¿Cómo cambiar el alimento de mi mascota?

Una correcta alimentación de nuestras mascotas es esencial para garantizar su bienestar en todas las etapas de su vida. Hay muchos factores que pueden hacer que necesites cambiar su alimento diario, por eso es importante detectar cuáles son aquellos que influyen en esta necesidad de cambio. Y, además, conocer la manera correcta de hacerlo ya que puede causarle problemas intestinales introducir un cambio brusco en su alimentación diaria.

Algunas ideas que pueden influir en esta decisión de cambio son los siguientes:

  • Tu mascota está pasando por algunas de las 3 etapas de la vida en la que implican necesidades nutricionales diferentes: cachorro/gatito, adulto o adulto senior.
  • Tu perra o gata está pasando por un embarazo, las hembras lactantes siempre necesitan energía adicional.
  • Por aumento o reducción de peso.
  • Diferencias de tamaños, no son los mismos valores nutricionales que necesita un perro pequeño que uno grande.
  • Casos de enfermedades o sensibilidad gastrointestinal.
  • Te pusiste a evaluar alternativas o estuviste consultando información nutricional y optaste por hacer el cambio.

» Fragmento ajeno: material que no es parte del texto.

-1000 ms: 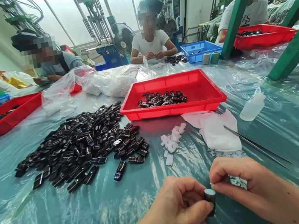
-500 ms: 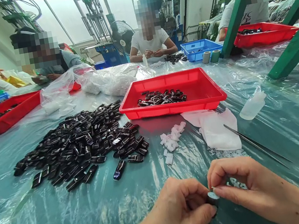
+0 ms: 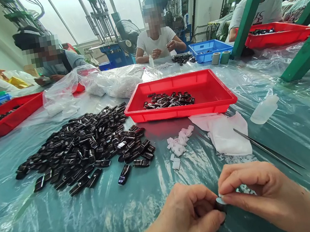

También debemos estar atentos a otras señales físicas que podrían indicar que necesita otro alimento:

  • Visiblemente su pelaje se ve opaco, esto puede ser indicio de que no está absorbiendo los nutrientes necesarios.
  • Heces blandas o flatulencias frecuentes ya que podrían ser factores que indiquen que hay intolerancia alimentaria.
  • Notables cambios de energía.
  • Animales con mucho sobrepeso o vida sedentaria.

Si ya elegiste el alimento que vas a usar para reemplazar el viejo, tenes que tener en cuenta que deben seguirse una serie de pasos. Los primeros días utilizá un 25% de alimento nuevo y un 75% del utilizado tradicionalmente. Después de 4 días, vas a introducir un 50/50 y un 75% del nuevo; un 25% del viejo a los 6 días.  Si atravesaste este proceso observando que tu mascota lo tolera, podes otorgarle el 100% una vez transcurridos 7 u 8 días. Mientras dure esta transición es importante que mantenga una rutina regular de alimentación, tanto en horarios y área física de comida.

Finalizado el proceso, la nueva fórmula deberá mantenerse al menos dos meses para que pueda absorber de forma óptima los beneficios y nutrientes que le otorga.  De todas maneras, te sugerimos que ante cualquier duda consultes con tu veterinario de cabecera.